→ Work request
Write out the listing below character for character, though without its pictures.

----- Input records

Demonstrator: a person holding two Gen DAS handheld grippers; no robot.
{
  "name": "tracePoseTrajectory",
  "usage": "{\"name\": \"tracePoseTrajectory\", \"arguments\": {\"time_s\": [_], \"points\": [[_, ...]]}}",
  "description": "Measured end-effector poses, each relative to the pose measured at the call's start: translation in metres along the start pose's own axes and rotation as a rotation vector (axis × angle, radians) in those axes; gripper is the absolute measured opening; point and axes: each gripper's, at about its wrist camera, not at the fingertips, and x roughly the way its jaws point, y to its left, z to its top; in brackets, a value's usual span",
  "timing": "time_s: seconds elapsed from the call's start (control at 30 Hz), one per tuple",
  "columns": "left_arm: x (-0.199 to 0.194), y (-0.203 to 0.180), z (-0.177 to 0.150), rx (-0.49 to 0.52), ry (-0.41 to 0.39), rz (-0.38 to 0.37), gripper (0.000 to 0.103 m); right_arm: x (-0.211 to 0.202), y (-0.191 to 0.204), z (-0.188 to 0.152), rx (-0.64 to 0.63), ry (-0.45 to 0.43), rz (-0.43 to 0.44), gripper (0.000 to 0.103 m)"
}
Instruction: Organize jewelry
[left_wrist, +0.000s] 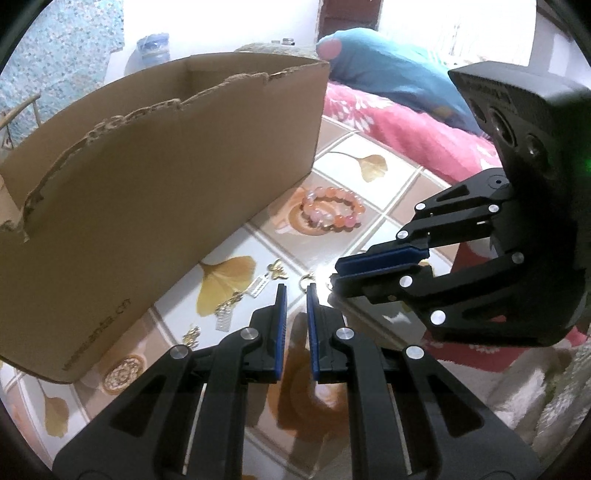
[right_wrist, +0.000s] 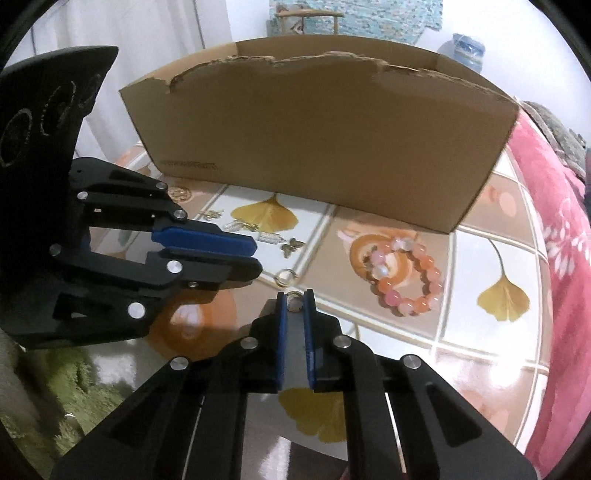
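My right gripper (right_wrist: 295, 297) is shut on a small gold ring (right_wrist: 294, 300) pinched between its blue pads, low over the tiled table (right_wrist: 480, 350). A second gold ring (right_wrist: 284, 277) lies just beyond it. The left gripper (left_wrist: 297, 291) is shut with nothing between its pads, and that second ring (left_wrist: 306, 280) lies at its tips. In the left wrist view the right gripper (left_wrist: 335, 275) comes in from the right. A pink-orange bead bracelet (left_wrist: 332, 210) (right_wrist: 406, 280) lies in front of the open cardboard box (left_wrist: 166, 184) (right_wrist: 314, 147). A butterfly charm (left_wrist: 276, 269) (right_wrist: 291, 245) and several small gold pieces (left_wrist: 225, 314) lie along the box.
A pink blanket (left_wrist: 406, 125) (right_wrist: 561, 221) borders the table's far side, with a blue pillow (left_wrist: 399, 74) on it. A green fluffy rug (right_wrist: 74, 387) shows below the table edge. A water bottle (left_wrist: 153, 46) stands behind the box.
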Motion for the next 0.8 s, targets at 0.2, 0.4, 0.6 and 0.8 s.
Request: {"name": "tracePoseTrajectory", "arguments": {"time_s": [0.2, 0.4, 0.6, 0.8], "points": [[0.01, -0.01, 0.004, 0.018, 0.013, -0.021, 0.01, -0.007, -0.019, -0.007, 0.049, -0.003, -0.036, 0.009], [0.021, -0.01, 0.011, 0.0, 0.037, 0.009, 0.01, -0.015, -0.029, -0.013, 0.069, -0.015, -0.027, 0.009], [0.018, -0.01, 0.014, -0.011, 0.036, 0.015, 0.011, -0.014, -0.029, -0.012, 0.085, -0.023, -0.004, 0.009], [0.024, -0.009, 0.018, -0.016, 0.045, 0.021, 0.016, -0.013, -0.033, -0.012, 0.092, -0.028, 0.009, 0.009]]}}
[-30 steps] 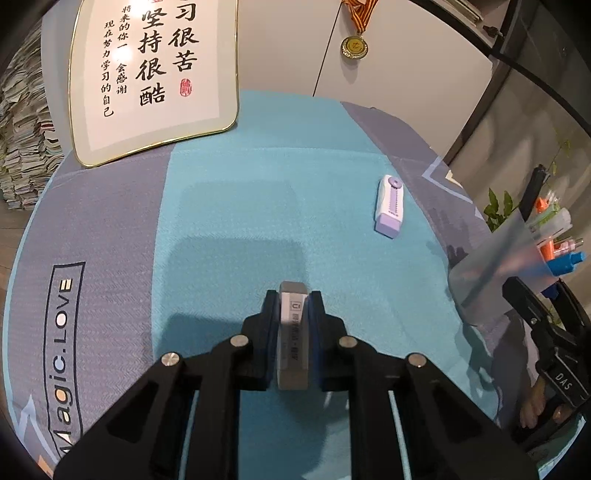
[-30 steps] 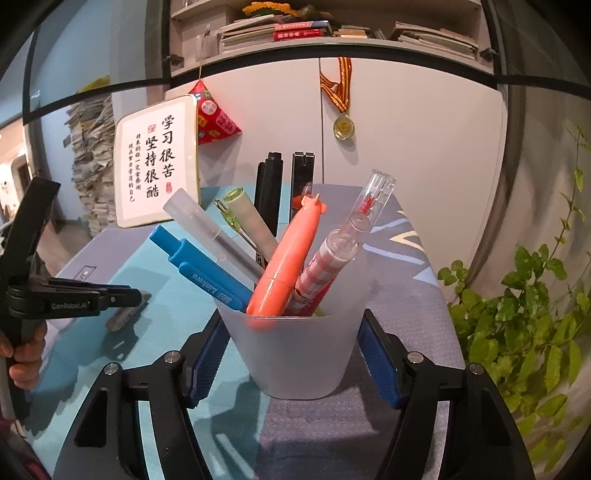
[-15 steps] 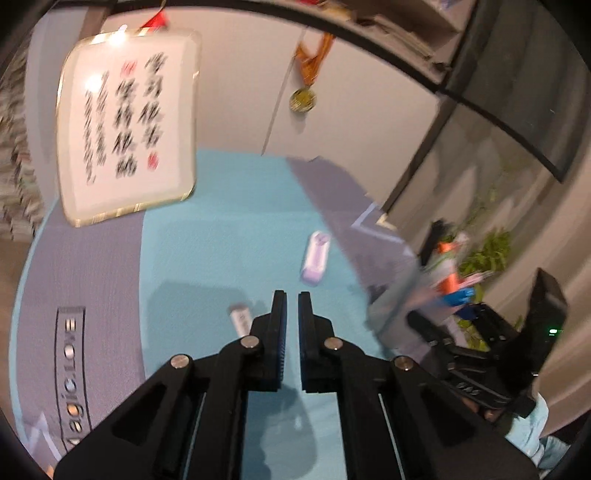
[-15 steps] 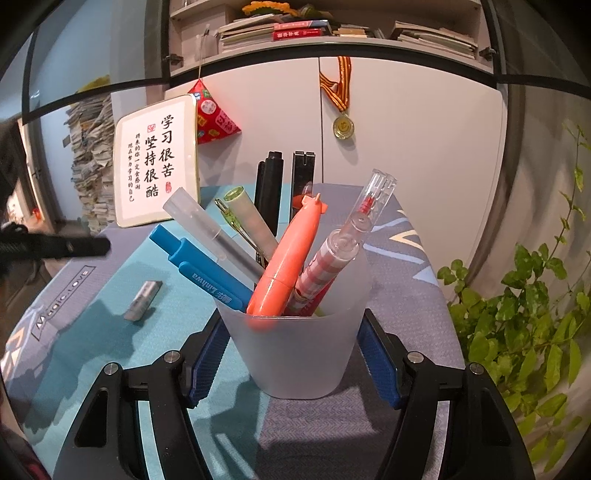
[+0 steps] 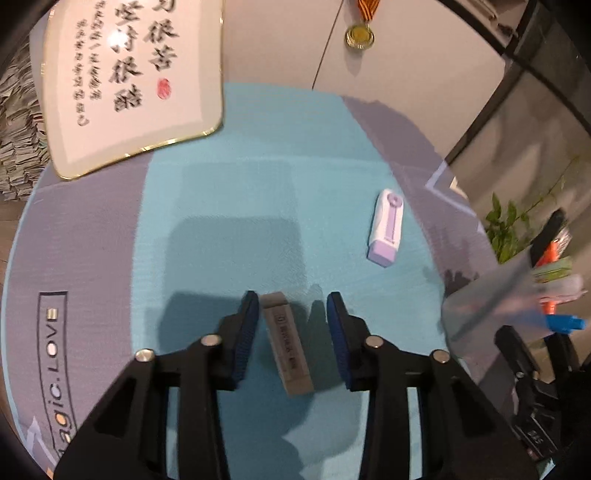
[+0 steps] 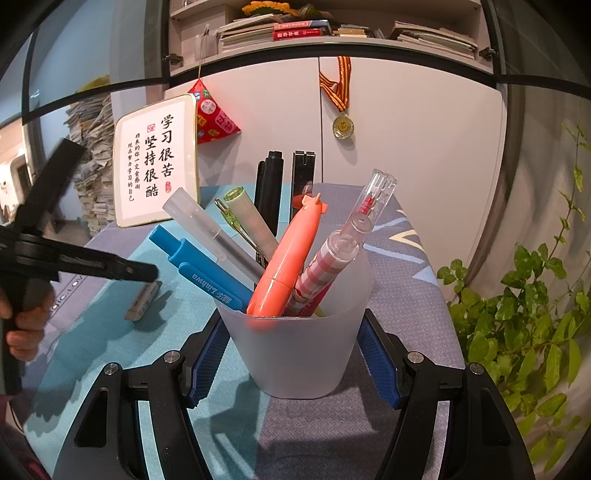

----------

→ Result of this task
Demonstrator: a person holding two Gen DAS handheld grippers; no robot.
{
  "name": "tracePoseTrajectory",
  "usage": "{\"name\": \"tracePoseTrajectory\", \"arguments\": {\"time_s\": [_], \"points\": [[_, ...]]}}",
  "description": "Measured end-effector poses, each relative to the pose measured at the call's start: translation in metres along the start pose's own axes and rotation as a rotation vector (axis × angle, radians) in those axes; gripper is the absolute measured opening; point and axes: each gripper's, at about its wrist camera, not at the fingertips, and x roughly the way its jaws point, y to its left, z to its top; in brackets, a value's usual span",
  "timing": "time_s: seconds elapsed from the call's start (control at 30 Hz), one per tuple",
  "columns": "left_arm: x (-0.199 to 0.194), y (-0.203 to 0.180), z (-0.177 to 0.150), rx (-0.49 to 0.52), ry (-0.41 to 0.39), rz (-0.38 to 0.37), gripper (0.000 to 0.103 m); right_arm: x (-0.211 to 0.202), y (-0.191 to 0.204), z (-0.188 to 0.152), rx (-0.64 to 0.63), ry (-0.45 to 0.43), rz (-0.43 to 0.44), gripper (0.000 to 0.103 m)"
}
Instruction: Organize jewelry
[left_wrist, +0.000s] 
[right_wrist, +0.000s] 
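My right gripper (right_wrist: 295, 297) is shut on a small gold ring (right_wrist: 294, 300) pinched between its blue pads, low over the tiled table (right_wrist: 480, 350). A second gold ring (right_wrist: 284, 277) lies just beyond it. The left gripper (left_wrist: 297, 291) is shut with nothing between its pads, and that second ring (left_wrist: 306, 280) lies at its tips. In the left wrist view the right gripper (left_wrist: 335, 275) comes in from the right. A pink-orange bead bracelet (left_wrist: 332, 210) (right_wrist: 406, 280) lies in front of the open cardboard box (left_wrist: 166, 184) (right_wrist: 314, 147). A butterfly charm (left_wrist: 276, 269) (right_wrist: 291, 245) and several small gold pieces (left_wrist: 225, 314) lie along the box.
A pink blanket (left_wrist: 406, 125) (right_wrist: 561, 221) borders the table's far side, with a blue pillow (left_wrist: 399, 74) on it. A green fluffy rug (right_wrist: 74, 387) shows below the table edge. A water bottle (left_wrist: 153, 46) stands behind the box.
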Motion for the next 0.8 s, targets at 0.2, 0.4, 0.6 and 0.8 s.
Request: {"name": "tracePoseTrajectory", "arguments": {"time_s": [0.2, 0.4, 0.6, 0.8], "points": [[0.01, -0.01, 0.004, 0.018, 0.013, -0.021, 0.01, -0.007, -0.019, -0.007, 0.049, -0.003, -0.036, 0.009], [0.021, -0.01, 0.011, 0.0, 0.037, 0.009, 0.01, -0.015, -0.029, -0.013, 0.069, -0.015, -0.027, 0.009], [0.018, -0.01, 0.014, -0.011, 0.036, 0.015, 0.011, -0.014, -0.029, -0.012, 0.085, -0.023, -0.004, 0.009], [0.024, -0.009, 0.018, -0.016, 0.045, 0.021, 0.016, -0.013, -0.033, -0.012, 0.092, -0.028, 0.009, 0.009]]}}
[-30 steps] 
[-30 steps] 
[-15 steps] 
[-15 steps] 
[+0 steps] 
[+0 steps] 

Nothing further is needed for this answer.